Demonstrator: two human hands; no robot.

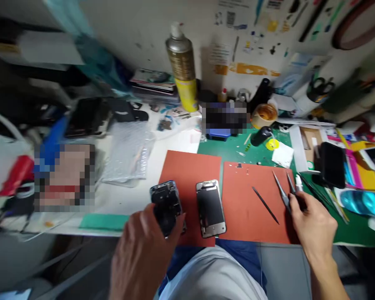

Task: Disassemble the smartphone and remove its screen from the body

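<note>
My left hand [150, 233] grips an opened phone body [167, 204] by its sides, over the left orange mat [187, 166]. Dark inner parts of the phone face up. Just right of it a detached phone screen [211, 208] lies with its inner side up. My right hand [312, 225] has its fingers closed round metal tweezers [281, 189], whose tips point away from me at the right edge of the other orange mat [243, 200]. Between the screen and the tweezers lies a thin black stick tool [265, 205].
A spray can [183, 66] stands at the back. Bubble wrap [128, 152] lies at left. Behind the right mat are a black bottle [261, 136], a tape roll [265, 114] and a white box [308, 148]. A black phone [333, 164] lies farther right.
</note>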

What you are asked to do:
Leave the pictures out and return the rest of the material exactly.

Reply:
Demonstrator: two human hands; no robot.


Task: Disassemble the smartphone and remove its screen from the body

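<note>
My left hand [150, 233] grips an opened phone body [167, 204] by its sides, over the left orange mat [187, 166]. Dark inner parts of the phone face up. Just right of it a detached phone screen [211, 208] lies with its inner side up. My right hand [312, 225] has its fingers closed round metal tweezers [281, 189], whose tips point away from me at the right edge of the other orange mat [243, 200]. Between the screen and the tweezers lies a thin black stick tool [265, 205].
A spray can [183, 66] stands at the back. Bubble wrap [128, 152] lies at left. Behind the right mat are a black bottle [261, 136], a tape roll [265, 114] and a white box [308, 148]. A black phone [333, 164] lies farther right.
</note>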

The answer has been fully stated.